L’atmosphère s’annonce donc tendue à Belém, où se tiendra la COP30 du 10 au 21 novembre, précédée d’un sommet des dirigeants mondiaux les 6 et 7 novembre. Le retrait américain, annoncé après la réélection de Donald Trump en novembre 2024, constitue un coup dur pour les efforts internationaux de lutte contre le réchauffement climatique. Le président américain a déjà entamé le démantèlement des politiques climatiques de son prédécesseur, notamment dans le secteur de l’éolien en mer, et a mis en péril les engagements financiers des États-Unis. Le retrait formel de l’Accord de Paris, conclu en 2015 lors de la COP21, est prévu pour janvier prochain.
La pression diplomatique américaine a également eu des conséquences sur d’autres fronts. L’adoption du cadre de l’Organisation maritime internationale (OMI) visant à la décarbonation totale du transport maritime d’ici 2050 a été reportée d’un an, sous l’influence des États-Unis. Selon le ministère français de la Transition écologique, le contexte actuel est « difficile, marqué par des attaques contre le multilatéralisme ».

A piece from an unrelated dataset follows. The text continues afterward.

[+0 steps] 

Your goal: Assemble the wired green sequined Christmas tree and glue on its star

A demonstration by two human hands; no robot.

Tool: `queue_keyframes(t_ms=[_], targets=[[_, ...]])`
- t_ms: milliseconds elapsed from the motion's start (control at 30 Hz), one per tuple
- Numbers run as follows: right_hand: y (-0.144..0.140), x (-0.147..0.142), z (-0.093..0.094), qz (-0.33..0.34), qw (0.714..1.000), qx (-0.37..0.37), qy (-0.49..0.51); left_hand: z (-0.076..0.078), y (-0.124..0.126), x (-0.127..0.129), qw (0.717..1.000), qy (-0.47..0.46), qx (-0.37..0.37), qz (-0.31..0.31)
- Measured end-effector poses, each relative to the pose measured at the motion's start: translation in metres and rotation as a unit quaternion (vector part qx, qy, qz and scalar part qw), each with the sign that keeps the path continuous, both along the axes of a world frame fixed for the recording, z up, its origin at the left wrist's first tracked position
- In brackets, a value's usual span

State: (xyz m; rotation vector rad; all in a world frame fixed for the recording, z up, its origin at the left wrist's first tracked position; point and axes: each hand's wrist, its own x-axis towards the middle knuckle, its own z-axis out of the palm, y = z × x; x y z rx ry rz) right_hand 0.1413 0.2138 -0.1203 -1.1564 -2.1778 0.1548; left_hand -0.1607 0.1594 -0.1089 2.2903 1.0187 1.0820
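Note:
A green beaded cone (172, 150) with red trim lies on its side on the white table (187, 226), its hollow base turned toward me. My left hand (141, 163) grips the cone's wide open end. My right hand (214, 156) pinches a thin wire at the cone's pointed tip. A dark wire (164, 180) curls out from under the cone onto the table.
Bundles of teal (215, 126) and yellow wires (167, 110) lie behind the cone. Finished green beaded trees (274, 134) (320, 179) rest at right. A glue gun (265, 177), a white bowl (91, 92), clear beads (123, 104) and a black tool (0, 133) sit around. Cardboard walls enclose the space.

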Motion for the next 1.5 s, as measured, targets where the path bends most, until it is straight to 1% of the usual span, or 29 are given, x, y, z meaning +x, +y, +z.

Parallèlement aux difficultés américaines, l’Union européenne, qui s’était positionnée comme un leader dans la lutte contre le changement climatique, est confrontée à des divisions internes. Les Vingt-Sept n’ont pas encore approuvé la proposition de la Commission européenne visant à réduire les émissions de gaz à effet de serre de 90 % d’ici 2040 par rapport aux niveaux de 1990. Une réunion extraordinaire du Conseil « Environnement » de l’Union européenne, réunissant les ministres concernés, est prévue ce mardi 4 novembre à Bruxelles pour tenter de trouver un accord.
Cette réunion déterminera la contribution de l’Union européenne à la COP30. Ces contributions déterminées, révisées tous les cinq ans, précisent les engagements et les mesures concrètes que chaque pays s’engage à mettre en œuvre pour réduire ses émissions et s’adapter aux conséquences du changement climatique. À moins d’une semaine de l’ouverture de la COP30, seuls 65 des 195 signataires de l’Accord de Paris, dont l’Union européenne en tant qu’organisation régionale, ont officiellement transmis leurs plans mis à jour.